Sometimes you go along on a journey and get caught up in the "stuff" and forget to acknowledge what really matters. 





      Along this past month of welcomed visitors....I blogged about them all but the most important one....RANDOM WISDOM.  She came at the end of that busy time and left just before my "new" cocktail....so without meaning to....her visit (along with her BOY/MAN  friend) just got skipped over.  We had a great time "shopping" and going out for a really nice dinner, doing all the touristy stuff and just hanging out spending time together.  It was especially great getting to know the boy/man friend and to see them together....just too darn cute for their own good....brings to mind that quote from Princess Bride.."Wuv...." 

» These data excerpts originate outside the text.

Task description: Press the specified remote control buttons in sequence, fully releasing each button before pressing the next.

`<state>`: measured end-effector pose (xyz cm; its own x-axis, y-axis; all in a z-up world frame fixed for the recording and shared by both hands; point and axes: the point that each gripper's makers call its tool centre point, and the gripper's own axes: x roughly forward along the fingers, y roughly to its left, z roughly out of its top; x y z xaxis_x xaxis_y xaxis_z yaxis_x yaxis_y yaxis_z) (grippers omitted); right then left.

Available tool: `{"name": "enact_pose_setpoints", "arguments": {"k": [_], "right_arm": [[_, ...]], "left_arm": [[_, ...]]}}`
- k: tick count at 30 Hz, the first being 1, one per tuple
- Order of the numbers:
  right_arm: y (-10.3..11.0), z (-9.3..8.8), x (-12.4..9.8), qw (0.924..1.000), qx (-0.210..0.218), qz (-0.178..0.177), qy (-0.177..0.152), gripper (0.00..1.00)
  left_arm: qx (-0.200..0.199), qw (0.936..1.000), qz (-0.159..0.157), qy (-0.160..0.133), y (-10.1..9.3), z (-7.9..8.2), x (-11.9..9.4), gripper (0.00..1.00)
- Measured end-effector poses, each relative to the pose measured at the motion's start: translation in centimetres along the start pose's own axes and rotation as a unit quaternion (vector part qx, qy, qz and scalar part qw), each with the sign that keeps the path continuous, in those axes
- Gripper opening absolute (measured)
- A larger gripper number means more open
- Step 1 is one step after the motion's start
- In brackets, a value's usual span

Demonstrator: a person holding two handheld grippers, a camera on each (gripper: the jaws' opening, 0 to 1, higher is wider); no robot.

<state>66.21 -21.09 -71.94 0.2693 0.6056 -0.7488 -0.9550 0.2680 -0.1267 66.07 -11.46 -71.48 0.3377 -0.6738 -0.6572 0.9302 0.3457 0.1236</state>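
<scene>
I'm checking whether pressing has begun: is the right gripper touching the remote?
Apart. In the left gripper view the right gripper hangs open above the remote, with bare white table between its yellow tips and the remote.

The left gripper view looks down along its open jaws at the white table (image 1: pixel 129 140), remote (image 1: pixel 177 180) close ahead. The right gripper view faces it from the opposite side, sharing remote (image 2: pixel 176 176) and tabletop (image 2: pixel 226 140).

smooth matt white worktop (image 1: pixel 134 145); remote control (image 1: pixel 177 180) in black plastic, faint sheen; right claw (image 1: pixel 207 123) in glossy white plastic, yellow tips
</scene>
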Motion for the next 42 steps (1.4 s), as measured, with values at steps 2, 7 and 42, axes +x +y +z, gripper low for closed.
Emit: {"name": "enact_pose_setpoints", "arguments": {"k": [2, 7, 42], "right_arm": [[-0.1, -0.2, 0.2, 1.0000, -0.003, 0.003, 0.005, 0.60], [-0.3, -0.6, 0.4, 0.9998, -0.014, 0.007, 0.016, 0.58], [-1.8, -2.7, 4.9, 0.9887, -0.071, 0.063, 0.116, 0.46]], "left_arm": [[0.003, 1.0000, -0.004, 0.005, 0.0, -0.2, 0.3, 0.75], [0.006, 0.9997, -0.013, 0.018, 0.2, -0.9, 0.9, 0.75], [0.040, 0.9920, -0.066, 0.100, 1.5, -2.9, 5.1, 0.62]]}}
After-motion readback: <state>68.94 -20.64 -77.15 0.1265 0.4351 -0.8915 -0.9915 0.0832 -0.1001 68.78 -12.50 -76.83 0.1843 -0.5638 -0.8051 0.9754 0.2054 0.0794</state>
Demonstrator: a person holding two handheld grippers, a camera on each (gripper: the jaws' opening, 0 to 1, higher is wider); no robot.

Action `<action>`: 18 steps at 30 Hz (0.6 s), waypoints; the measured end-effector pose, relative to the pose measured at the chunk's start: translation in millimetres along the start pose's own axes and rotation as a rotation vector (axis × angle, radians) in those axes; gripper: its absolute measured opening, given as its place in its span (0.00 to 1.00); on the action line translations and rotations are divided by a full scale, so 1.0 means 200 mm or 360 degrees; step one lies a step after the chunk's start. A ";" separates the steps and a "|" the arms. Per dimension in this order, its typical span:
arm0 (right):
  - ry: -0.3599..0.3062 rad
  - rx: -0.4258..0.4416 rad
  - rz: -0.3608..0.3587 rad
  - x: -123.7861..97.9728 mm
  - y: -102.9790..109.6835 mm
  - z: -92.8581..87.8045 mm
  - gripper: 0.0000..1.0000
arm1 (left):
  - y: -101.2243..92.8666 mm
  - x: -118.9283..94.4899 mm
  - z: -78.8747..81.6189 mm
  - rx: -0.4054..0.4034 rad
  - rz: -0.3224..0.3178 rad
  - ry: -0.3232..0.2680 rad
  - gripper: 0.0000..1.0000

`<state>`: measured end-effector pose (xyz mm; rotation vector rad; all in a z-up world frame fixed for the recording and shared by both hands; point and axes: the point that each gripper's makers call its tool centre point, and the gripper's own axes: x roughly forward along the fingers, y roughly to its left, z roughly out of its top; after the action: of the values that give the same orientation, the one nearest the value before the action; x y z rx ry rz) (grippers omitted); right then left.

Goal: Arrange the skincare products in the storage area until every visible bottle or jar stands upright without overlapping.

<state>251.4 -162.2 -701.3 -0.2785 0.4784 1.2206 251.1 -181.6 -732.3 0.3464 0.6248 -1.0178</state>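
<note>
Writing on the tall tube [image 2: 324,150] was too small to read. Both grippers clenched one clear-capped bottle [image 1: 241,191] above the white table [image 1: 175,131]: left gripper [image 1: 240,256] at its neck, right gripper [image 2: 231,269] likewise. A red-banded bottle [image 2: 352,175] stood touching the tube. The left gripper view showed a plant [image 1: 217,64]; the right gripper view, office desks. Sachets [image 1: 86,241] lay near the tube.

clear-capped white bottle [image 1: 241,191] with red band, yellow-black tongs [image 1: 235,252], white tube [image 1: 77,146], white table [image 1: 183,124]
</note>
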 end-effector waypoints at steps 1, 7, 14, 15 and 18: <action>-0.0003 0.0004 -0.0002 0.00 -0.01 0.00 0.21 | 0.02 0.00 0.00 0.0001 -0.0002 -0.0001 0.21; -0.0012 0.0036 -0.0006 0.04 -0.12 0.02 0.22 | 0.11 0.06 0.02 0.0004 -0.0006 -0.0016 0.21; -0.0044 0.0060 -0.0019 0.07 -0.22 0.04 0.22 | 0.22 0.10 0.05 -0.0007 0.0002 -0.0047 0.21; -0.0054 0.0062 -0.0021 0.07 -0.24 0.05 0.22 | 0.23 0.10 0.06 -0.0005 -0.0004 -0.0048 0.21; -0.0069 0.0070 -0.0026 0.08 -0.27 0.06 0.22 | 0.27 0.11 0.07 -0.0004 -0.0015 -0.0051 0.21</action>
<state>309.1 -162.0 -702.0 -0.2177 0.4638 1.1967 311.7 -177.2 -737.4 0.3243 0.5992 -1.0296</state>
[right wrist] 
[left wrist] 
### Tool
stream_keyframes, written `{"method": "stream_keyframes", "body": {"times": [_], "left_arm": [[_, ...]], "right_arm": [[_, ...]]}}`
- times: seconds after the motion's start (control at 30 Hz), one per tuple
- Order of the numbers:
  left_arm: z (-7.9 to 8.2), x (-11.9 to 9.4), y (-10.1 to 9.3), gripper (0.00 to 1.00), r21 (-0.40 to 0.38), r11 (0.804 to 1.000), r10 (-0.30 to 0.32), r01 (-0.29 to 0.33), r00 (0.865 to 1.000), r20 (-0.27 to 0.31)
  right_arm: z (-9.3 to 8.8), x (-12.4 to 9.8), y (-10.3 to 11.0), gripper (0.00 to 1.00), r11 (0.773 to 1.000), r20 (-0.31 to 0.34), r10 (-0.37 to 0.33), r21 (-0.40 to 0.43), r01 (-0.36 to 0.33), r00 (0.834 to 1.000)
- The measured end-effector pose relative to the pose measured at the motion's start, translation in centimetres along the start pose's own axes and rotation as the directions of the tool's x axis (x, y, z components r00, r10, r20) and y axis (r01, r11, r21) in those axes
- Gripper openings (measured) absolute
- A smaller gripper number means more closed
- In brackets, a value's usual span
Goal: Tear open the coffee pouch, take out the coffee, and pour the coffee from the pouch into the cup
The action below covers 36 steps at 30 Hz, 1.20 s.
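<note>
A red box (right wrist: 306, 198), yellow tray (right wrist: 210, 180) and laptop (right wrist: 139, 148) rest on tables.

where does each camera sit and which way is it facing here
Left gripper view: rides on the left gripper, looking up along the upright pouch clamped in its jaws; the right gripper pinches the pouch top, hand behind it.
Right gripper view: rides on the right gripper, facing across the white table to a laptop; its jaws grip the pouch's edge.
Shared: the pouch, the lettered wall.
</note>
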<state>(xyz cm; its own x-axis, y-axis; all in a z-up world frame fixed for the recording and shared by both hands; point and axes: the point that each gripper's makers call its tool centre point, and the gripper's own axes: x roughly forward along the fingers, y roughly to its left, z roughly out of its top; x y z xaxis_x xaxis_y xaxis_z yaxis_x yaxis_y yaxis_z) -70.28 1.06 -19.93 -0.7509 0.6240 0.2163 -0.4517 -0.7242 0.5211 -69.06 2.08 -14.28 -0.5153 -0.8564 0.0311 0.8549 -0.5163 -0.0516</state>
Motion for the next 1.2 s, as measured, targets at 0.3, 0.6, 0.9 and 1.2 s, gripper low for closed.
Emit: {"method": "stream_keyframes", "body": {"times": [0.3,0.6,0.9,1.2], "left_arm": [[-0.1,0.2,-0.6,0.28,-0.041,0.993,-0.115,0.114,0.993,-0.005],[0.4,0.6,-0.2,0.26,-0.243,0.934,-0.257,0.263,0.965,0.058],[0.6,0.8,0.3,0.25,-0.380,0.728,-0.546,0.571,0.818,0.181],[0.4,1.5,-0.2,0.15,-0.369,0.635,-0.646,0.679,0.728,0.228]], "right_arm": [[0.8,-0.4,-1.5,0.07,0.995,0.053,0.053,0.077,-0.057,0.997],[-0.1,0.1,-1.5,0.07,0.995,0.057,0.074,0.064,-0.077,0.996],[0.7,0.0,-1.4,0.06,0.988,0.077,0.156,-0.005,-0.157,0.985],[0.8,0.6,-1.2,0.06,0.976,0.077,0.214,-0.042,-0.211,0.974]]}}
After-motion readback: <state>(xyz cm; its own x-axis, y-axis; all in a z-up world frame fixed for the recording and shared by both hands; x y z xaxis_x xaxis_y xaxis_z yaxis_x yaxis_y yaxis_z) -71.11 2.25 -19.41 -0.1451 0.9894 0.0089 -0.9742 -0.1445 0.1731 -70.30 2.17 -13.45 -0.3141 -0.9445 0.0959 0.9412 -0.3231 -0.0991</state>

Saturday, December 1, 2012

Chemo #5 done...but what an adventure!!!)
 
     I have to start by saying how eternally grateful I am for the Chemo Unit I am blessed to be in. There are a ton of benefits to being in the smaller unit in the city...besides the 10 minutes from my house...I am surrounded by the same core of nurses every time I go to treatment.  There are 4 that I have gotten to know quite well over the last 4 treatments we know each other by name and know stuff about each other and each of our quirks and personalities....which I must say made a big difference today. 
 
     I have come to the conclusion that when it comes to new drugs and my body...it's always a krap shoot.  There were a few surprises this time....my last cocktail took about 2 hours from start to finish...this one was supposed be just over 5 hours (2 pre-drugs 15 mins apart then 15 min wait then the chemo for 3 hours)...except for yesterday when we took over 6+ hours thanks to a lovely mess of side effect/reactions right in the middle of infusion. My nurse/friend told me IF I felt anything unusual. no matter how small or seemingly insignificant to let her know.  She reinforced it with me  a couple of times because she said "I know you....you never whine or complain about anything but this is important to let me know"  So I knew she was serious and I needed to pay attention. About 90 minutes into the chemo drug part I started getting heaviness in my chest, a miserable headache and a real sore throat...so I told her...WELL...they moved like lightening!!!  The curtains were drawn, the pharmacist suddenly appeared, the doctor was called and another nurse came flying over.  (She was one of my friend/regulars too) She took one look at me and said "Where did your rosy cheeks go girl, you have no color?  And she grabbed my arm noticing that I was really clammy .  They started shooting me full of anti-reaction drugs and at this point stopped chemo ...then they made me sit for 45 mins until I was completely back to normal.  Then we restarted the chemo with the "slow boat" infusion of half speed for 45 mins to be sure I wouldn't react again then finished up at full speed.  So the next one they will add all these anti-reaction measures before we start the chemo bag and so it should run smoother.It is an interesting feeling sitting  watching the entire Chemo unit fill up with people and empty out during my stay.  I always felt sorry for the patients that were there before I came and I left behind during my last sessions... know I was the LAST one to leave....weird. 
 
     I met some great women today and was able to help one who was there for her first treatment who was really nervous so that was really nice...and I met a woman married 68 years...she was way cool.
 
LESSON LEARNED TODAY:....step outside yourself and engage with others around you....you never know when or what you have to offer will calm their fears and who can brighten your day with a smile.   We are all in there together going thru the same icky mess of drugs for different kinds of this lousy disease....we need to be there for each other....we are kind of a "cancer made" community and we need to remember that sometimes it takes a village to help/lift/heal each other. Just because you don't look like the old you....doesn't mean that YOU aren't still inside and you need to be ready to reach out to others...let the Lord work thru you...you just may be the answer to their prayer for comfort, friendship, a smile to let them know they aren't alone in this.  Listen for those promptings and then be brave and act on them...step outside you own little chemo world and look around...you are there for more then just yourself.